Can you describe your platform. Is this host offloading? @doru1004 Did your map checks cause this?

doru1004 commented 10 months ago

@doru1004 Did your map checks cause this?

My patch is still in review, hasn't landed yet.

ceseo commented 10 months ago

Can you describe your platform. Is this host offloading? @doru1004 Did your map checks cause this?

AArch64, Ampere Neoverse N1.

ceseo commented 7 months ago

I did some digging on this and found out two things:

  1. This doesn't fail at any optimization level above -O0.
  2. This doesn't fail if the variables in the test are 64-bit integers.

Looking at the IR, the only relevant difference between x86_64 and aarch64 is data alignment.
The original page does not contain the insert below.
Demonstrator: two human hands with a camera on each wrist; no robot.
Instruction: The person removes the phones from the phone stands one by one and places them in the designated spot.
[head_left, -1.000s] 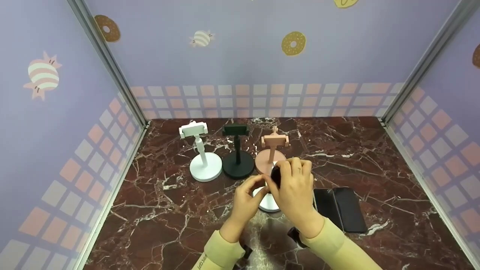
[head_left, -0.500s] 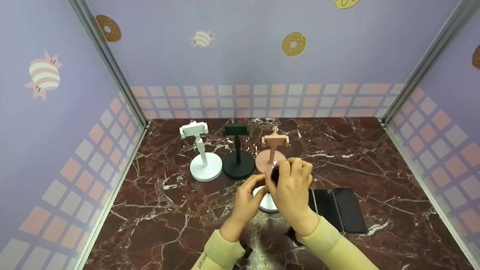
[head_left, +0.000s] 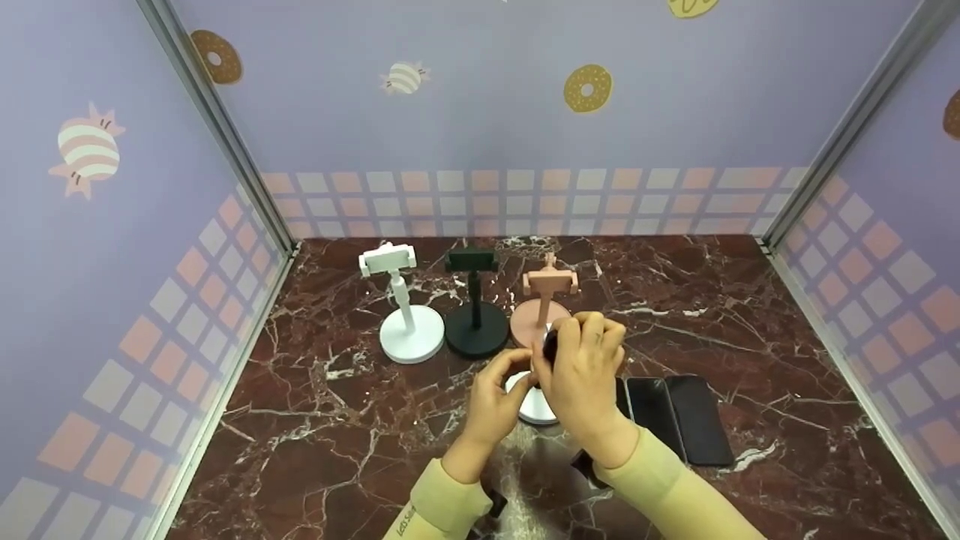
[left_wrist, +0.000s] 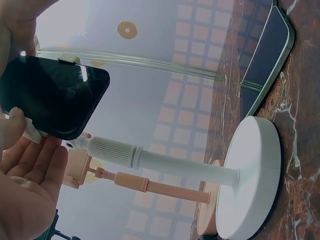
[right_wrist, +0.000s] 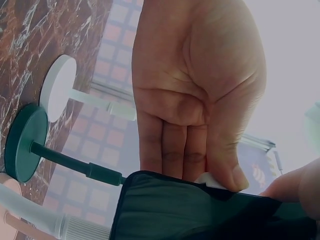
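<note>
A dark smartphone [left_wrist: 55, 95] sits sideways at the top of a white phone stand [left_wrist: 190, 167], with small white clamp pieces at its edges. My left hand [head_left: 491, 405] pinches the near clamp piece [left_wrist: 33, 131] at the phone's edge, thumb in front and the other fingers behind. At the phone's opposite end my right hand [head_left: 585, 382] grips it, seen partly at the upper left of the left wrist view. In the head view the hands hide most of the phone, and only the stand's round white base [head_left: 536, 406] shows beneath them.
Behind the hands stand a white phone stand [head_left: 411, 334], a black one [head_left: 476, 330] and a pink one [head_left: 534, 315]. Dark phones [head_left: 699, 420] lie side by side on the marbled table [head_left: 360, 465], right of my right wrist. Patterned walls enclose the back and sides.
My right hand has shifted slightly left, uncovering more of the phones lying beside its wrist. The left hand stays nearly in place, and the stand has not visibly moved.
</note>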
Any ideas about where to look?

ceseo commented 6 months ago

I think I figured out what's going on.

The test executes the functions in this order:

int main() {
  int *data = 0;
  foo(&data);
  bar();
  xoo();
  yoo(&data);
}

foo() (below) executes correctly.

void foo(int **t1d) {
  int ***t2d = &t1d;
  int ****t3d = &t2d;
  *t1d = (int *)malloc(3 * sizeof(int));
  int j, a = 0, b = 0;

  for (j = 0; j < 3; j++)
    (*t1d)[j] = 0;
#pragma omp target map(tofrom : (*t1d)[0 : 3])
  { (*t1d)[1] = 1; }
  // CHECK: 1
  printf("%d\n", (*t1d)[1]);
#pragma omp target map(tofrom : (**t2d)[0 : 3])
  { (**t2d)[1] = 2; }
  // CHECK: 2
  printf("%d\n", (**t2d)[1]);
#pragma omp target map(tofrom : (***t3d)[0 : 3])
  { (***t3d)[1] = 3; }
  // CHECK: 3
  printf("%d\n", (***t3d)[1]);
#pragma omp target map(tofrom : (**t1d))
  { (*t1d)[0] = 4; }
  // CHECK: 4
  printf("%d\n", (*t1d)[0]);
#pragma omp target map(tofrom : (*(*(t1d + a) + b)))
  { *(*(t1d + a) + b) = 5; }
  // CHECK: 5
  printf("%d\n", *(*(t1d + a) + b));
}

Mapping after foo() looks like:

omptarget --> OpenMP Host-Device pointer mappings after block at target_derefence_array_pointrs.cpp:37:1:
omptarget --> Host Ptr           Target Ptr         Size (B) DynRefCount HoldRefCount Declaration
omptarget --> 0x0000ffffffffe980 0x0000aaaaaab5e1a0 8        1           0            *t3d at target_derefence_array_pointrs.cpp:15:11
omptarget --> 0x0000ffffffffe988 0x0000aaaaaab40e50 8        2           0            *t2d at target_derefence_array_pointrs.cpp:14:10
omptarget --> 0x0000ffffffffe9b8 0x0000aaaaaab39920 8        5           0            *t1d at target_derefence_array_pointrs.cpp:13:16
5

When bar() is executed, the mapping for *t3d is not freed. (**a)[:3] is mapped to the same address, so there is a clash.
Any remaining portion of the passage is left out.